* [INFORMATION PROVIDED]:

:::::

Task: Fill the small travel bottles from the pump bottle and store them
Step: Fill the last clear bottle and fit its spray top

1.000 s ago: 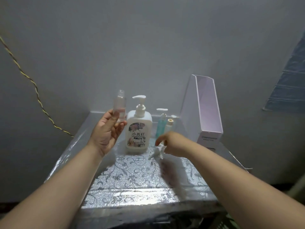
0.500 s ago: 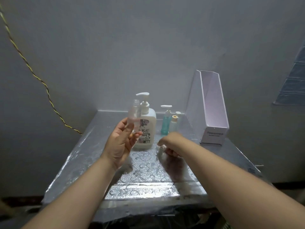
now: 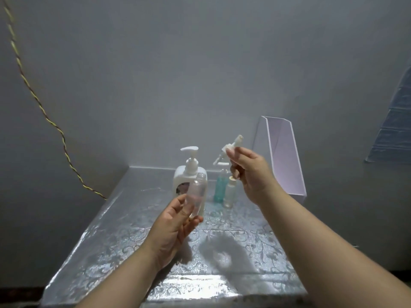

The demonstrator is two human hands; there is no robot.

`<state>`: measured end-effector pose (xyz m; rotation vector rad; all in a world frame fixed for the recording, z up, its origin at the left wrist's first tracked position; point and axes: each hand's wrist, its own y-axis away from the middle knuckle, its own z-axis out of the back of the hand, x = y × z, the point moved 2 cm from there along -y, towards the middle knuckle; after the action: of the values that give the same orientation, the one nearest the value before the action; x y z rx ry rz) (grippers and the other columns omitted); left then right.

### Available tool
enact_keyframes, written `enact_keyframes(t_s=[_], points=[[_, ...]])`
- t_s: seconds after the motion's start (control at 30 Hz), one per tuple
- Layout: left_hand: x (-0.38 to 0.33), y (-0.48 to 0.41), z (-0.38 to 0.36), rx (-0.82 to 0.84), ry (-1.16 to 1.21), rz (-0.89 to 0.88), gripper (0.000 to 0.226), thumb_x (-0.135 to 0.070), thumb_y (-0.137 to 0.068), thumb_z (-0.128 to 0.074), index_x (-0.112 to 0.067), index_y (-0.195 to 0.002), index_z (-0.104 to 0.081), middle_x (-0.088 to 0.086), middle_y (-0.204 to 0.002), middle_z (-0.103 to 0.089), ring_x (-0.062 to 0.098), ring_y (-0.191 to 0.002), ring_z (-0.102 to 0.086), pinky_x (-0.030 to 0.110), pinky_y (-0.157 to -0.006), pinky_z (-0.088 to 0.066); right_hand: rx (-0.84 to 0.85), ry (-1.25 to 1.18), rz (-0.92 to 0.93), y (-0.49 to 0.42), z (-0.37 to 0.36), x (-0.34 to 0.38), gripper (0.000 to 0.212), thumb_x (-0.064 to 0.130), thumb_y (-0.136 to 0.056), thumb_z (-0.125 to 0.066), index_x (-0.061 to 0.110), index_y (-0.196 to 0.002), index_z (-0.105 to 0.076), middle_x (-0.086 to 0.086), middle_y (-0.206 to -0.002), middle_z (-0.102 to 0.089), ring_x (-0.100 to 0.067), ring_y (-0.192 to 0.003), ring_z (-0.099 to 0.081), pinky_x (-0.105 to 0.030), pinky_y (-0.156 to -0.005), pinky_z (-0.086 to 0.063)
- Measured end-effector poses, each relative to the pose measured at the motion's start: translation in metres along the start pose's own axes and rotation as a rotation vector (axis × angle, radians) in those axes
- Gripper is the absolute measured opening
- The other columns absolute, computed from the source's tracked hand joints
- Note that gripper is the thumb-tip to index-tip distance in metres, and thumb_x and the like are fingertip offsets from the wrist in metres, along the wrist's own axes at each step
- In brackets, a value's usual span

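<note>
**Mid-refill: open travel bottle in one hand, its pump top in the other**

Gripping a small clear plastic travel bottle (image 3: pixel 196 196) in the left hand (image 3: pixel 175 227), thumb and fingers curled round the lower half, neck bare and open. Held nearly upright, long axis tipped a touch toward 1 o'clock. Can't tell how much is inside, too see-through against what's behind it.

Pinching a little white plastic pump top (image 3: pixel 229 148) in the right hand (image 3: pixel 251 174), fingertips closed on the collar, thin dip tube slanting down toward 7 o'clock. Sits up at roughly 1 o'clock from the open neck, well apart, so not lined up with it yet.

Straight at 12 o'clock behind the held bottle: a big white squarish pump bottle (image 3: pixel 181 176) with a printed label, spout pointing to 9 o'clock. Much nearer the left hand than the right. Guessing either a fill under that spout or a recap comes next. Either way it hinges on meeting that narrow neck, so easy to miss and dribble.

Just to 3 o'clock of the big one: a slim teal translucent bottle (image 3: pixel 219 188) with a white pump, and just beside it a tiny clear bottle (image 3: pixel 230 192) with a yellowish cap. Further out toward 2 o'clock, a pale lilac open-topped file box (image 3: pixel 284 156), probably the storage spot. All on a table (image 3: pixel 133 230) wrapped in shiny silver foil with embossed floral swirls. Looks slick, and with bottles that light, probably tippy.
</note>
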<state>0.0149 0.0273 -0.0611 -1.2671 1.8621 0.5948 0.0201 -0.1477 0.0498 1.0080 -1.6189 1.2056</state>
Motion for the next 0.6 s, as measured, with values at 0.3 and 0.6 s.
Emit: enact_keyframes(t_s=[0.3,0.6], points=[[0.003,-0.006,0.004,-0.002,0.053,0.009,0.053,-0.026,-0.066,-0.080,-0.009,-0.114,-0.066,0.023,-0.124,-0.061,0.027,-0.091,-0.064,0.022,-0.063,-0.059,0.233,0.286,0.050,0.012,-0.023,0.002,0.004,0.010,-0.082,-0.070,0.015,-0.083,-0.068,0.007,-0.067,-0.062,0.006,-0.051,-0.051,-0.004,-0.052,-0.040],[0.007,-0.008,0.010,0.036,0.058,-0.002,0.076,-0.035,-0.039,-0.097,-0.013,-0.107,-0.072,0.019,-0.121,-0.062,0.024,-0.089,-0.064,0.022,-0.063,-0.059,0.289,0.297,-0.063,0.011,-0.025,-0.014,0.019,0.016,-0.077,-0.076,0.020,-0.095,-0.073,-0.008,-0.101,-0.069,-0.014,-0.093,-0.061,-0.025,-0.088,-0.047]])
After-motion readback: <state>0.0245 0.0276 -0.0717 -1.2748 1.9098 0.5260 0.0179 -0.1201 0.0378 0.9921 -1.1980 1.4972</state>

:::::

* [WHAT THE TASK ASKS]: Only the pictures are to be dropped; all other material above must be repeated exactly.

* [ANSWER TO THE PROBLEM]:
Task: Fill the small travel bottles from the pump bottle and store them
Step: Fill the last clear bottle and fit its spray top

1.000 s ago: 
0.500 s ago: 
now: 

The demonstrator is two human hands; there is no robot.

`<state>`: measured end-effector pose (xyz m; rotation vector rad; all in a world frame fixed for the recording, z up, its origin at the left wrist's first tracked position; point and axes: each hand's wrist, its own y-axis away from the middle knuckle, its own z-axis out of the back of the hand, x = y × z, the point moved 2 cm from there along -y, towards the middle knuckle; after the action: of the values that give the same orientation, the one nearest the value before the action; x y z rx ry rz) (grippers and the other columns omitted); left then right.

### Available tool
enact_keyframes, written `enact_keyframes(t_s=[_], points=[[_, ...]])`
- t_s: seconds after the motion's start (control at 30 Hz), one per tuple
- Layout: left_hand: x (-0.38 to 0.33), y (-0.48 to 0.41), z (-0.38 to 0.36), rx (-0.82 to 0.84), ry (-1.16 to 1.21), rz (-0.89 to 0.88), gripper (0.000 to 0.226), thumb_x (-0.135 to 0.070), thumb_y (-0.137 to 0.068), thumb_z (-0.128 to 0.074), index_x (-0.112 to 0.067), index_y (-0.195 to 0.002), index_z (-0.104 to 0.081), middle_x (-0.088 to 0.086), middle_y (-0.204 to 0.002), middle_z (-0.103 to 0.089), ring_x (-0.062 to 0.098), ring_y (-0.191 to 0.002), ring_z (-0.102 to 0.086), pinky_x (-0.030 to 0.110), pinky_y (-0.157 to -0.006), pinky_z (-0.088 to 0.066); right_hand: rx (-0.84 to 0.85), ry (-1.25 to 1.18), rz (-0.92 to 0.93), y (-0.49 to 0.42), z (-0.37 to 0.36), x (-0.34 to 0.38), gripper (0.000 to 0.212), thumb_x (-0.064 to 0.130), thumb_y (-0.136 to 0.056), thumb_z (-0.125 to 0.066), index_x (-0.061 to 0.110), index_y (-0.196 to 0.002), index_z (-0.105 to 0.076), middle_x (-0.086 to 0.086), middle_y (-0.206 to -0.002), middle_z (-0.102 to 0.089), ring_x (-0.100 to 0.067), ring_y (-0.192 to 0.003), ring_z (-0.099 to 0.081), pinky_x (-0.105 to 0.030), pinky_y (-0.156 to -0.005), pinky_z (-0.086 to 0.063)
- Measured end-effector poses, each relative to the pose measured at the motion's start: translation in metres along the start pose's own axes and rotation as a rotation vector (axis × angle, radians) in those axes
- Gripper is the absolute measured opening
- The other columns absolute, computed from the source's tracked hand joints
- Note that gripper is the thumb-tip to index-tip distance in metres, and thumb_x and the like are fingertip offsets from the wrist in metres, along the wrist's own axes at each step
- In brackets, a value's usual span

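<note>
**Mid-refill: open travel bottle in one hand, its pump top in the other**

Gripping a small clear plastic travel bottle (image 3: pixel 196 196) in the left hand (image 3: pixel 175 227), thumb and fingers curled round the lower half, neck bare and open. Held nearly upright, long axis tipped a touch toward 1 o'clock. Can't tell how much is inside, too see-through against what's behind it.

Pinching a little white plastic pump top (image 3: pixel 229 148) in the right hand (image 3: pixel 251 174), fingertips closed on the collar, thin dip tube slanting down toward 7 o'clock. Sits up at roughly 1 o'clock from the open neck, well apart, so not lined up with it yet.

Straight at 12 o'clock behind the held bottle: a big white squarish pump bottle (image 3: pixel 181 176) with a printed label, spout pointing to 9 o'clock. Much nearer the left hand than the right. Guessing either a fill under that spout or a recap comes next. Either way it hinges on meeting that narrow neck, so easy to miss and dribble.

Just to 3 o'clock of the big one: a slim teal translucent bottle (image 3: pixel 219 188) with a white pump, and just beside it a tiny clear bottle (image 3: pixel 230 192) with a yellowish cap. Further out toward 2 o'clock, a pale lilac open-topped file box (image 3: pixel 284 156), probably the storage spot. All on a table (image 3: pixel 133 230) wrapped in shiny silver foil with embossed floral swirls. Looks slick, and with bottles that light, probably tippy.
</note>
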<state>0.0149 0.0273 -0.0611 -1.2671 1.8621 0.5948 0.0201 -0.1477 0.0498 1.0080 -1.6189 1.2056</state>
Motion for the next 0.6 s, as measured, with values at 0.3 and 0.6 s.
Emit: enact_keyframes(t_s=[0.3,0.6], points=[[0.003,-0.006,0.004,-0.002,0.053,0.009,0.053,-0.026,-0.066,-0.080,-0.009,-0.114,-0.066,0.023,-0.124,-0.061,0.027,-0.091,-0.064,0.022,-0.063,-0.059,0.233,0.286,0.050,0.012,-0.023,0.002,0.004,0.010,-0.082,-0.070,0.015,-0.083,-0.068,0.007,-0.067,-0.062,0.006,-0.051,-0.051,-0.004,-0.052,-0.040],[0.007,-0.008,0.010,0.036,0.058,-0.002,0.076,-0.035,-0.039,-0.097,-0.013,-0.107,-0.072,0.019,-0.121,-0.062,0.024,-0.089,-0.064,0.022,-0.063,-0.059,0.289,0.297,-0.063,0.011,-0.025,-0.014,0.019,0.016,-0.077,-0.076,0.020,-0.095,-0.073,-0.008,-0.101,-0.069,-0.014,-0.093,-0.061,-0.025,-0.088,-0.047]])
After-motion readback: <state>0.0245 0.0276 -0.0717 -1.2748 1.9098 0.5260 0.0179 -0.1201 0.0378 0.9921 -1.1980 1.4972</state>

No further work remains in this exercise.